How to save a life: LIU students receive hands-on training in treating overdose victims

Life savers: Long Island University pharmacy students Daniel Romaikin, Amanda Ruvinsky, Kelly Sessa, David Strok, and Inderjeet Minhas are eager to learn how to stop an opioid overdose with the drug Narcan.
Photo by Caleb Caldwell

Call it a life-saving lesson.

Pharmacy students at a Downtown university learned how to save the life of someone who overdoses on opioids at a Monday event that offered the future white coats practical training on how to help people in the streets as well as from behind the counter, one attendee said.

“As pharmacists, our role in the community is expanding, so I think it’s important to recognize the signs and symptoms of an overdose and be able to help rather than rely on others,” said Daniel Romaikin, who is enrolled in Long Island University’s pharmacy-doctorate program.

The more than 200 students in attendance received small blue kits containing the life-saving drug known as Naloxone, or Narcan, which can reverse the deadly effects of overdosing on prescription opioids as well as fentanyl and heroin. And after first reading about the miracle medication in their textbooks, the soon-to-be pill providers welcomed the opportunity to receive professors’ and other public-health professionals’ instructions on how to administer it in the hands-on lesson, according to another participant.
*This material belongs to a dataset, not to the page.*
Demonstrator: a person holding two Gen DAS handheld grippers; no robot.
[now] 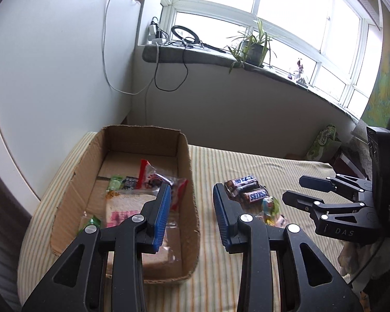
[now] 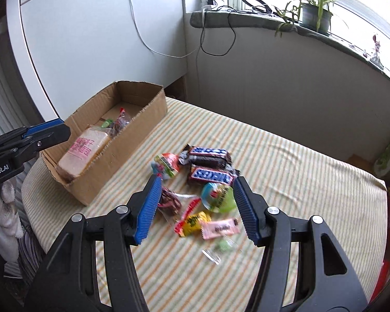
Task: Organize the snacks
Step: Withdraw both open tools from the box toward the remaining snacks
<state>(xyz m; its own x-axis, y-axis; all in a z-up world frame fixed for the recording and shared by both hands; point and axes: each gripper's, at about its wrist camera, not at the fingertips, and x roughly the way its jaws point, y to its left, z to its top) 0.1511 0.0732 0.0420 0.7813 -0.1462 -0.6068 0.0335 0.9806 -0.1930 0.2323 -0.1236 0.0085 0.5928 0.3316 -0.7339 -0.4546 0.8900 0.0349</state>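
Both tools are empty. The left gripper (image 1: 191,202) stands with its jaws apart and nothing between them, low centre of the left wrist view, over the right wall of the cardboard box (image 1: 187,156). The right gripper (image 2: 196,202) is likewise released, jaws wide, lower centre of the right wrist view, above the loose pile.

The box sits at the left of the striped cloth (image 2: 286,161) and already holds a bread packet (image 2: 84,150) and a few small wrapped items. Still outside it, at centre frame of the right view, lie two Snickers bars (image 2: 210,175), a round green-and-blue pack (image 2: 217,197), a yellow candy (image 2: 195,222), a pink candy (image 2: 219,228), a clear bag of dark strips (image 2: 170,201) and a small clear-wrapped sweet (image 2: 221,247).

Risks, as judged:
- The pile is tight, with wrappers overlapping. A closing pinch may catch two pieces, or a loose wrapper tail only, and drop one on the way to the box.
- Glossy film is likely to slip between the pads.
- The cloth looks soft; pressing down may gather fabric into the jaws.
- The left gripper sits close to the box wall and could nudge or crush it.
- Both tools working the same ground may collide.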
“It’s good to have that sort of training on top of knowing about the drug,” said student Erica Carrasquillo, who lives in Gravesend. “I was always taught with emergency preparedness, if you know what do beforehand, it makes everything go so much smoother.”
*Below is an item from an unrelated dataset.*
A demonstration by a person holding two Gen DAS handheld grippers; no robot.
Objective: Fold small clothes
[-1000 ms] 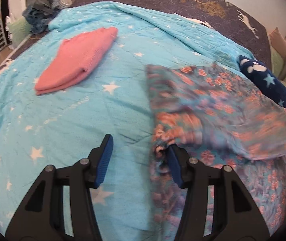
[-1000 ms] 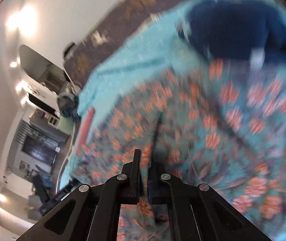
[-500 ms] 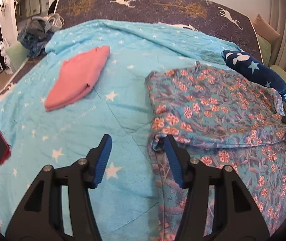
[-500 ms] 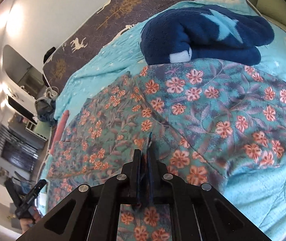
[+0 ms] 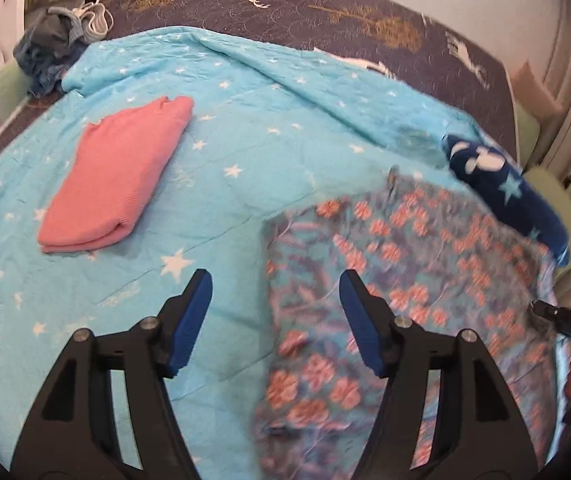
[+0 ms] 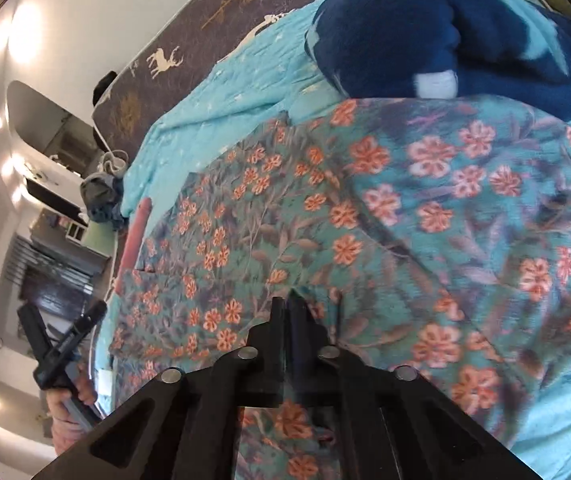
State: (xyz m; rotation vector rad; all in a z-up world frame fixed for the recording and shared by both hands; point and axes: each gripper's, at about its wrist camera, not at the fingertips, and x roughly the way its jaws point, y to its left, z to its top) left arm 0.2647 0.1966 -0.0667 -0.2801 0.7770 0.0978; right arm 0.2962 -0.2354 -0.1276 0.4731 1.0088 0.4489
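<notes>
The floral garment (image 5: pixel 405 280) is being seen spread flat on the turquoise star-print blanket (image 5: pixel 245 152) covering the bed, and it is being used here as the landmark. Above its left edge the left hand-held gripper (image 5: pixel 275 312) is being held released: its jaws have just been opening, the blue pads (image 5: pixel 191 320) are standing wide apart, and nothing is being gripped between them, one pad over bare blanket and the other over the flowered cloth. At the garment's near edge, in the right wrist view, the right hand-held gripper (image 6: pixel 287 308) is being kept clenched, its jaws pressed together; whether a fold of the cloth (image 6: pixel 405 220) is being pinched there cannot be told, since the tips are lying right against the fabric. A folded pink garment (image 5: pixel 117 176) is being left well to the left of the floral piece, apart from it. A dark blue plush item with pale stars (image 5: pixel 505 192) is lying just beyond the floral garment's far right corner, touching or slightly overlapping its edge. A heap of grey and blue clothes (image 5: pixel 53 48) is resting far off to its upper left, at the blanket's far corner.
</notes>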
Earlier this month, Mayor DeBlasio announced the city will funnel an additional $22 million into his so-called Healing NYC initiative to combat the opioid epidemic by increasing prevention programs as well as Naloxone distribution and education throughout the five boroughs, following the $38 million he previously allocated to the effort when he created it last year.

In 2016, roughly 1,075 of the 1,300 drug-overdose deaths in New York City involved opioid use — more than the number of fatalities from car crashes and murders that year combined — according to statistics from the mayor’s office.